## [Directions]
Go line by line through the entries below and copy those containing the string "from".

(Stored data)
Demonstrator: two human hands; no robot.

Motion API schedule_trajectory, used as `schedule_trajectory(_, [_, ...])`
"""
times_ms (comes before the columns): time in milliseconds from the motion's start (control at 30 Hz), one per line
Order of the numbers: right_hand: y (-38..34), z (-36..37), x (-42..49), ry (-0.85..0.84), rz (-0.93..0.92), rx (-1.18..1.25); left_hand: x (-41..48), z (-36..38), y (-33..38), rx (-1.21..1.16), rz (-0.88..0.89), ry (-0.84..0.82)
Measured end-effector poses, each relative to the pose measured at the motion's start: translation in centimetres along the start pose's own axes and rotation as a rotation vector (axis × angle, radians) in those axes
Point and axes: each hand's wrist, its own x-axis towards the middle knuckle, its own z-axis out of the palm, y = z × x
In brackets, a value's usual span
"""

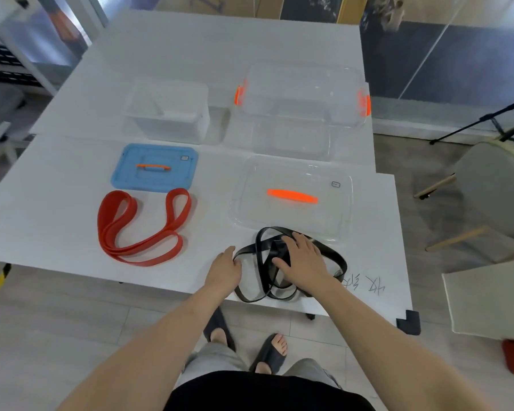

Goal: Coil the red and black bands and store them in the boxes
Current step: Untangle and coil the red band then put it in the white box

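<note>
**Band handling and inventory.** The black band (275,247) is lying in a loose tangle at the near edge of the tabletop (57,203), partly overlapping the clear lid (294,179). The right hand (303,256) is resting flat on it, fingers spread, grasping nothing. The left hand (224,266) is touching its left loop; whether it is pinching cannot be told. The red band (137,259) is lying folded to the left, near the blue lid (155,169). Both bands are probably behaving as light, limp, springy rubber, so gripping 1 loop end is looking best. Count: 2 bands, 2 lids, 2 boxes at the far side: white box (166,111) and clear box (309,114).
</note>
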Motion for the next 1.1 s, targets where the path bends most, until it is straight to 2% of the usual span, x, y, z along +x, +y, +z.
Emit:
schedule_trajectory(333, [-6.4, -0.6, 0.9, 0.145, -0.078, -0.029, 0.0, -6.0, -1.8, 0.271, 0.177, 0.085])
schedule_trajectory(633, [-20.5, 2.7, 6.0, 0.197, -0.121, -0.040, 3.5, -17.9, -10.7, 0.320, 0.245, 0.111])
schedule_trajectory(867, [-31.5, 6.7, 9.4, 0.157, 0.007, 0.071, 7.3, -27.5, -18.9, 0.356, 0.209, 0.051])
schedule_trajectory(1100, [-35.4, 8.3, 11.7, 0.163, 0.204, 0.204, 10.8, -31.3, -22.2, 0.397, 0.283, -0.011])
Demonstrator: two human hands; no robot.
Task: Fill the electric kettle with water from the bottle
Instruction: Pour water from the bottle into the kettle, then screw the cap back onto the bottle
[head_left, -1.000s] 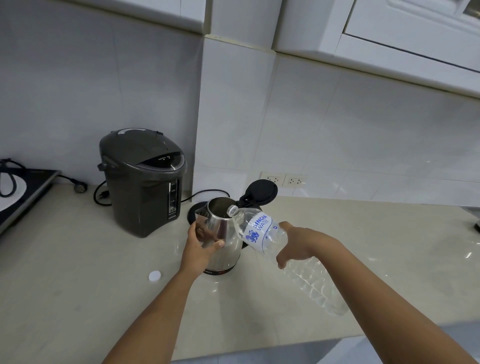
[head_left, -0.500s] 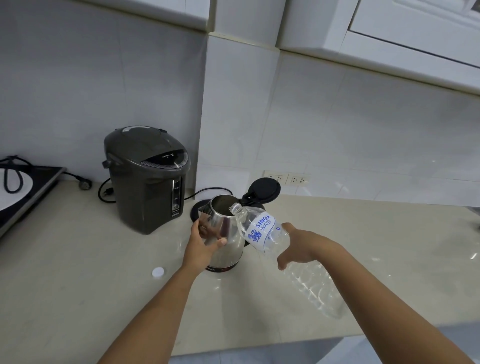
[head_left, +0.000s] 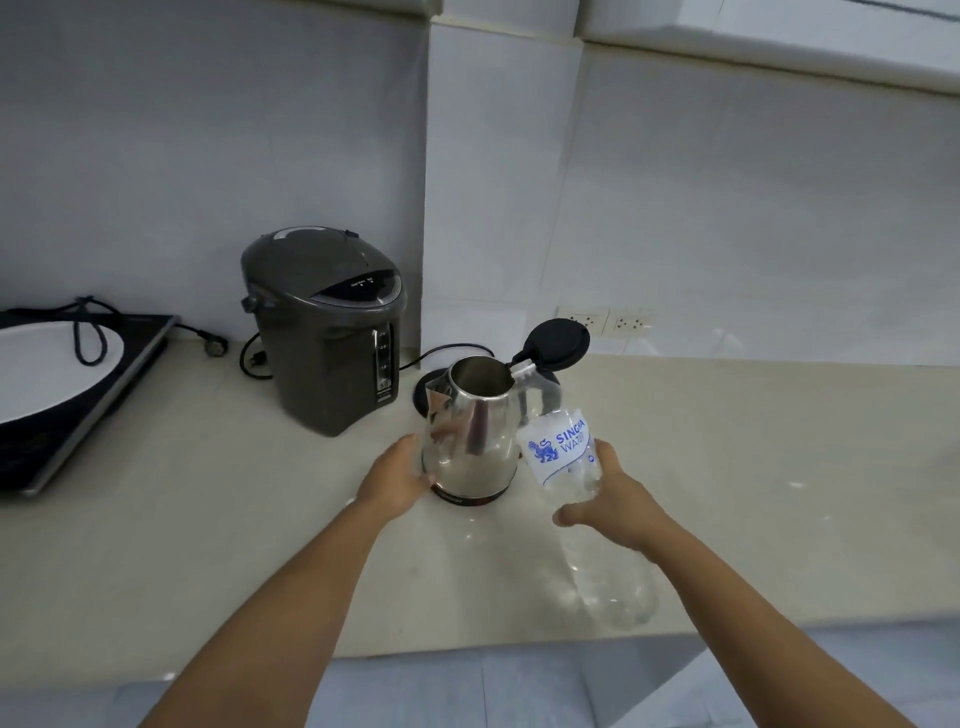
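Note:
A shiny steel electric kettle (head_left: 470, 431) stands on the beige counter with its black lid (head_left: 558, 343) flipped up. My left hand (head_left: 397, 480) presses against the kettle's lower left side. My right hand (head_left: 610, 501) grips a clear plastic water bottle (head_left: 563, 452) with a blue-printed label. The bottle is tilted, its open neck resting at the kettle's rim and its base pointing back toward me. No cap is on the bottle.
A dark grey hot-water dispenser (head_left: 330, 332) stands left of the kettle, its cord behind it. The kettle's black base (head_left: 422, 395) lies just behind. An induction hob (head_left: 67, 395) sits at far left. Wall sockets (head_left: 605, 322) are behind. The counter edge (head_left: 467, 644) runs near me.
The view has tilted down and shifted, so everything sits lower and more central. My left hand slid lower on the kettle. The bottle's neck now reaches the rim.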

## [Exercise result]
times_ms (comes before the columns): time in milliseconds from the motion's start (control at 30 Hz), one per line
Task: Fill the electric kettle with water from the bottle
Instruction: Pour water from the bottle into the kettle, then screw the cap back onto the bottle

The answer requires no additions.